Bissoli (2005, p.169) também ressalta que a primeira infância (0 a 3 anos), na qual a atividade principal é a comunicação emocional do bebê, “[...] a criança ainda não cria uma situação fictícia, ainda não utiliza simbolicamente os objetos como representações dos objetos reais. E, sem atender a essas características, não há jogo”. Segundo a autora, para Vigotski, o que ocorre nessa etapa é um quase-jogo, porém a criança ainda não se comporta em relação aos objetos como se adquirisse um papel social.

A autora exemplifica o exposto anteriormente ao se reportar a brincadeira com bonecas e itens de cozinha, conforme segue:

Ao brincar com uma boneca, por exemplo, pode imitar a forma como é alimentada, como é acalentada, mas não deixa de tratar a boneca como boneca ⎯ ao contrário do que faz a criança maior, para quem a boneca seria a filhinha e ela, consequentemente, a mamãe. Da mesma forma, a criança é capaz de imitar o preparo de uma comida, mas não representa o papel de cozinheira, há apenas a imitação das ações externas do adulto; além de não ser capaz, também, de substituir objetos por outros que os simbolizem ⎯ não faz de uma pedra um carrinho, por exemplo. Tudo isso revela a sua profunda dependência em relação à situação imediata (BISSOLI, 2005, p.169).

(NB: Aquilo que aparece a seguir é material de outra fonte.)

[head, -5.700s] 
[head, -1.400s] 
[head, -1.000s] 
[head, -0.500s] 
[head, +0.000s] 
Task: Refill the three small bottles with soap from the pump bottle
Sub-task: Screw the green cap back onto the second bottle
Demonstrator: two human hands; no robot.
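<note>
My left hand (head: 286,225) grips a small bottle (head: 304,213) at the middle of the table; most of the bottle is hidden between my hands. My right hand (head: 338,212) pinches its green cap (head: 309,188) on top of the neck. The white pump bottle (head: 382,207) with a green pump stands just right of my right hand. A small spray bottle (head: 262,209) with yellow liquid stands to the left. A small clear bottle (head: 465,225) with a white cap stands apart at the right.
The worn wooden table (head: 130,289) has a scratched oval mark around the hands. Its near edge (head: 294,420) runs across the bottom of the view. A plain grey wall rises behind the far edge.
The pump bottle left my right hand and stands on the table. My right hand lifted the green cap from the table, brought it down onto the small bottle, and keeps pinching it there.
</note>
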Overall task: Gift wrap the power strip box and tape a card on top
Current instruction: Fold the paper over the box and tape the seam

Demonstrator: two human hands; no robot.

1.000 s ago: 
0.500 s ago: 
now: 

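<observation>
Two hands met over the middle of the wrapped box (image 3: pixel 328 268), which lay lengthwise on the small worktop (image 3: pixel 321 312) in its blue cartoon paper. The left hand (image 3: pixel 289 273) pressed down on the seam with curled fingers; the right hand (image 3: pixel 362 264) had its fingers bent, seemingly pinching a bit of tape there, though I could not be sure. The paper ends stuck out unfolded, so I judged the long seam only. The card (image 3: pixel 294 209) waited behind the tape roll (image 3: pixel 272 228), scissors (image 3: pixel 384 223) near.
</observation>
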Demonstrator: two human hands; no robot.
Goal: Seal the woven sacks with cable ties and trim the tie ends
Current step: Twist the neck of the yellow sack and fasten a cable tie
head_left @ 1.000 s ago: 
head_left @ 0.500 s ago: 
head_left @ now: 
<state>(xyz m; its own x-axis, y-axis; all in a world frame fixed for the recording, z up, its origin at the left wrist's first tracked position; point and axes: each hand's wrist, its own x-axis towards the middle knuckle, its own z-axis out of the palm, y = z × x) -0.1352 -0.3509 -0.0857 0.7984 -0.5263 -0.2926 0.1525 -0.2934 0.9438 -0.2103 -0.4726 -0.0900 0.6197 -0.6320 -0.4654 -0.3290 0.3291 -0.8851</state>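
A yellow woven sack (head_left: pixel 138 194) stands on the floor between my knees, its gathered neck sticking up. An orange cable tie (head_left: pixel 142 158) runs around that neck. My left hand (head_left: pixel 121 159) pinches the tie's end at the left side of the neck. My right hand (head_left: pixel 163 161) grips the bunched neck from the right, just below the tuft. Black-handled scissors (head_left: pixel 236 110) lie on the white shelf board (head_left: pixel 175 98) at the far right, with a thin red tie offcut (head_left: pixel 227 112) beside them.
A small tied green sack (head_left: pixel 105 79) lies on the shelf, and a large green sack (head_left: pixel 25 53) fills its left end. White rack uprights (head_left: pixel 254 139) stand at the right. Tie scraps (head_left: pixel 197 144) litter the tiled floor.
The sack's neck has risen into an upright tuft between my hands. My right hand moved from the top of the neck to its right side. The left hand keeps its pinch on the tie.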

Bissoli (2005) enfatiza a importância das atividades lúdicas na primeira infância para o desenvolvimento integral da criança. A autora afirma que a ação da criança sobre si mesma e sobre os objetos, desde os primeiros meses de vida, pode ser entendida como atividade lúdica.

Nesse ponto, a autora recorre ao conceito de cultura lúdica de Brougère para afirmar que “[...] a criança, inserida nas relações sociais, desenvolve, desde os primeiros meses de vida, saberes fundamentados na experiência específica do brincar. O adulto é, também aqui, o modelo de ações lúdicas”, uma vez que possibilita que o bebê reúna novas impressões de modo prazeroso e envolvente (BISSOLI, 2005, p.179).

Ainda de acordo com os ideais de Brougère, Bissoli (2005) destaca que uma ação ou objeto são considerados como pertencente ou não ao universo do brincar a partir do modo como são tratados. Assim nenhuma ação ou objeto pode ser

compreendido como lúdico em si mesmo. “E, nesse sentido, são as relações sociais, nas quais a criança se insere, as responsáveis pela aprendizagem de procedimentos, gestos, conteúdos, formas de expressão, uso de objetos, próprios do universo lúdico de uma dada sociedade” (BISSOLI, 2005, p. 180).

Outro teórico citado por Bissoli (2005), na definição da atividade lúdica, é Kishimoto que utiliza algumas características para a definição desta, a saber: sempre voluntária; produtora de envolvimento emocional; apresenta regras explícitas e implícitas; possui caráter improdutivo e simbólico, com destaque para o processo e não o produto; não existe a certeza de resultados ao brincar; envolve a imaginação e; está contextualizada no tempo e no espaço.

Segundo Bissoli (2005, p.180), as atividades lúdicas “[...] são uma forma de mediação para a apropriação, pela criança pequenininha, dos usos, dos costumes, da linguagem, da cultura lúdica, presentes no seu entorno”.

Bissoli (2005) também trabalha com a dinâmica de desenvolvimento da atividade lúdica infantil desde a manipulação dos objetos até o jogo protagonizado. Ao final do período da infância, já há premissas que são fundamentais para a transição para o jogo protagonizado. Segundo Elkonin (1998, p.230-231 apud BISSOLI, 2005, p.190), as cinco principais são: 1) a inserção no jogo de objetos substitutivos de objetos reais que são denominados segundo sua significação lúdica; 2) complexificação da organização das ações; 3) produção de uma síntese das ações separando-as dos objetos; 4) aparecimento da comparação das ações infantis com as dos adultos e; 5) “[...] opera- se a emancipação a respeito do adulto, apresentando-se este à criança como modelo de ação e, simultaneamente, surge a tendência para atuar com independência, mas como adulto”.